Re: [PATCH mptcp-next v8 8/8] selftests: mptcp: add mp_fail testcases

From: Geliang Tang <geliang.tang@suse.com>
To: Matthieu Baerts <matthieu.baerts@tessares.net>
Cc: Davide Caratti <dcaratti@redhat.com>, mptcp@lists.linux.dev
Subject: Re: [PATCH mptcp-next v8 8/8] selftests: mptcp: add mp_fail testcases
Date: Thu, 4 Nov 2021 18:30:03 +0800	[thread overview]
Message-ID: <20211104103003.GA5555@dhcp-10-157-36-190> (raw)
In-Reply-To: <f4467f1a-ddae-92b6-48f5-30ab03dfc77f@tessares.net>

Hi Matt, Davide,

On Thu, Nov 04, 2021 at 10:14:35AM +0100, Matthieu Baerts wrote:
> Hi Geliang,
> 
> On 04/11/2021 01:43, Mat Martineau wrote:
> > On Fri, 29 Oct 2021, Geliang Tang wrote:
> > 
> >> Added the test cases for MP_FAIL, use 'tc' command to trigger the
> >> checksum failure.
> >>
> >> Suggested-by: Davide Caratti <dcaratti@redhat.com>
> >> Suggested-by: Matthieu Baerts <matthieu.baerts@tessares.net>
> >> Signed-off-by: Geliang Tang <geliang.tang@suse.com>
> >> ---
> >> tools/testing/selftests/net/mptcp/config      |  5 ++
> >> .../testing/selftests/net/mptcp/mptcp_join.sh | 75 +++++++++++++++++--
> >> 2 files changed, 72 insertions(+), 8 deletions(-)
> >>
> >> diff --git a/tools/testing/selftests/net/mptcp/config
> >> b/tools/testing/selftests/net/mptcp/config
> >> index 0faaccd21447..f522288b2204 100644
> >> --- a/tools/testing/selftests/net/mptcp/config
> >> +++ b/tools/testing/selftests/net/mptcp/config
> >> @@ -15,3 +15,8 @@ CONFIG_NETFILTER_XTABLES=m
> >> CONFIG_NETFILTER_XT_MATCH_BPF=m
> >> CONFIG_NF_TABLES_IPV4=y
> >> CONFIG_NF_TABLES_IPV6=y
> >> +CONFIG_NET_ACT_CSUM=m
> >> +CONFIG_NET_ACT_PEDIT=m
> >> +CONFIG_NET_CLS_ACT=m
> >> +CONFIG_NET_CLS_FLOWER=m
> >> +CONFIG_NET_SCH_INGRESS=m
> >> diff --git a/tools/testing/selftests/net/mptcp/mptcp_join.sh
> >> b/tools/testing/selftests/net/mptcp/mptcp_join.sh
> >> index 2684ef9c0d42..d33cb5ce0ff3 100755
> >> --- a/tools/testing/selftests/net/mptcp/mptcp_join.sh
> >> +++ b/tools/testing/selftests/net/mptcp/mptcp_join.sh
> >> @@ -178,6 +178,12 @@ if [ $? -ne 0 ];then
> >>     exit $ksft_skip
> >> fi
> >>
> >> +jq -V > /dev/null 2>&1
> >> +if [ $? -ne 0 ];then
> >> +    echo "SKIP: Could not run all tests without jq tool"
> >> +    exit $ksft_skip
> >> +fi
> >> +
> >> print_file_err()
> >> {
> >>     ls -l "$1" 1>&2
> >> @@ -232,6 +238,28 @@ link_failure()
> >>     done
> >> }
> >>
> >> +checksum_failure()
> >> +{
> >> +    i="$1"
> >> +
> >> +    tc -n $ns2 qdisc add dev ns2eth$i clsact
> >> +    tc -n $ns2 filter add dev ns2eth$i egress \
> >> +        protocol ip prio 1000 \
> >> +        flower ip_proto tcp \
> >> +        action pedit munge offset 148 u32 invert \
> >> +        pipe csum tcp \
> >> +        index 100
> > 
> > Could you add a comment explaining what the filter is doing?

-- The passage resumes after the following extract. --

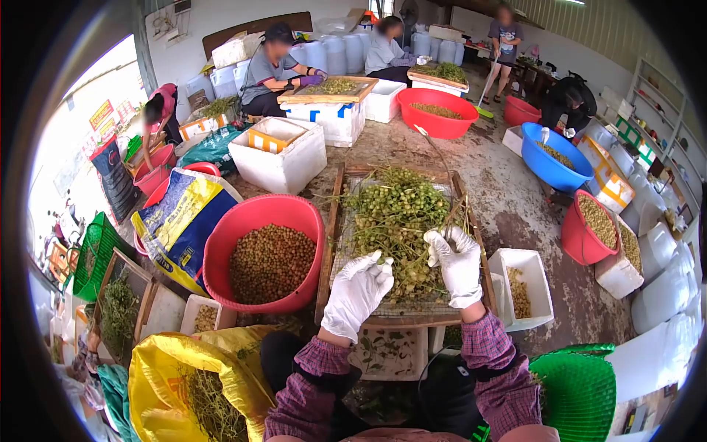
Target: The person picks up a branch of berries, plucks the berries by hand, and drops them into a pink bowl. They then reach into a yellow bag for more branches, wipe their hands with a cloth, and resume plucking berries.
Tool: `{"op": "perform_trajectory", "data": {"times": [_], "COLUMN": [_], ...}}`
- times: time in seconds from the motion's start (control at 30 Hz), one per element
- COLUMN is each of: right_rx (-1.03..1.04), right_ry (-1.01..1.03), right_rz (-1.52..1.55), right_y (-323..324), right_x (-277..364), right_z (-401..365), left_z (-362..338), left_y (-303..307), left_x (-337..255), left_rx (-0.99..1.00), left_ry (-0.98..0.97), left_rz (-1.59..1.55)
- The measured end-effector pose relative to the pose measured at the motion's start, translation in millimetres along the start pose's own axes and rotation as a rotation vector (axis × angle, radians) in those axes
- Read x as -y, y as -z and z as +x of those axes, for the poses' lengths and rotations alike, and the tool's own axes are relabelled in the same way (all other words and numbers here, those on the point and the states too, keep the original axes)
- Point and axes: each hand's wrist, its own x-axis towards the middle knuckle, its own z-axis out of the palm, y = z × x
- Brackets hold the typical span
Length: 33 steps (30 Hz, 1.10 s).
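Both my hands wear white gloves, over the near part of a pile of green sprigs with small round pods [398,210]. The pile lies on a wood-framed mesh screen [329,254]. My left hand [359,293] is closed in a pinch at the pile's near left edge, with a small green pod at its fingertips. My right hand [458,267] has its fingers curled round thin stems at the pile's right side. Left of the screen stands a red tub [212,254] full of loose brownish round pods [271,261].
A white foam box [541,313] with pods stands right of the screen. Close to my legs are a yellow sack [158,368] with stems and a green basket [582,390]. Several people work farther back, near a red basin [442,127] and a blue basin [549,173].
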Motion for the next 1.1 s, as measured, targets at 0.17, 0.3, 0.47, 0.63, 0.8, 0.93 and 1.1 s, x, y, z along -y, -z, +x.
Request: {"op": "perform_trajectory", "data": {"times": [0.17,0.3,0.47,0.63,0.8,0.93,1.1], "right_rx": [-0.099,-0.144,-0.112,-0.090,-0.103,-0.015,-0.015], "right_ry": [-0.033,-0.019,-0.063,-0.085,-0.101,-0.122,-0.054], "right_rz": [0.095,0.127,0.123,0.119,0.251,0.538,0.636], "right_y": [5,13,14,15,37,67,95], "right_x": [8,6,9,8,-10,-3,35], "right_z": [7,13,15,14,19,24,24], "left_z": [18,6,7,33,26,15,19], "left_y": [42,30,8,18,16,31,92], "left_x": [-12,-7,8,14,-4,-17,44], "left_rx": [0.143,-0.010,-0.045,0.162,0.018,0.060,0.042], "left_ry": [0.074,0.003,-0.385,-0.586,-0.210,-0.003,0.466], "left_rz": [0.031,0.311,1.302,1.532,0.497,0.288,0.528]}}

While it
> > looks like the idea is to invert the 32-bit word at byte offset 148, I'm
> > not tc-literate enough to know if there are other effects (and I didn't
> > watch the email threads closely on this).

Matt, could you please add this comment for me? I didn't understand
these tc commands very well, and I can't explain them very clearly in
English.

> 
> Yes that's correct. It takes only TCP packets on the egress side that
> are big enough but print a message in dmesg if not. After the
> modification, the TCP checksum is recomputed so the packet is valid.
> 
> > 
> >> +
> >> +    while true; do
> >> +        local pkt=$(tc -n $ns2 -j -s action show action csum index 100 |
> >> +                jq '.[1].actions[0].stats.packets')

Should we show the action 'pedit' here, instead of 'csum'?

The action 'csum' output is like this:

# tc -n $ns2 -j -s action show action csum index 100

[{"total acts":1},{"actions":[{"order":0,"kind":"csum","csum":"tcp","control_action":{"type":"pass"},"index":100,"ref":1,"bind":1,"installed":29,"last_used":2,"stats":{"bytes":11576,"packets":42,"drops":0,"overlimits":0,"requeues":0,"backlog":0,"qlen":0}}]}]

"overlimits" is always 0 in 'csum'.

But the action 'pedit' output is like this:

# tc -n $ns2 -j -s action show action pedit index 100

[{"total acts":1},{"actions":[{"order":0 pedit ,"control_action":{"type":"pipe"}keys 1
 	 index 1 ref 1 bind 1,"installed":29,"last_used":2
	 key #0  at 148: val ffffffff mask ffffffff
 ,"stats":{"bytes":11576,"packets":42,"drops":0,"overlimits":36,"requeues":0,"backlog":0,"qlen":0}}]}]

"overlimits" values are all right here, but this output can't be parsed by
'jq'. It looks like something wrong to show 'pedit'.

Is this a bug in act_pedit, or we use pedit incorrectly? How can I fix this?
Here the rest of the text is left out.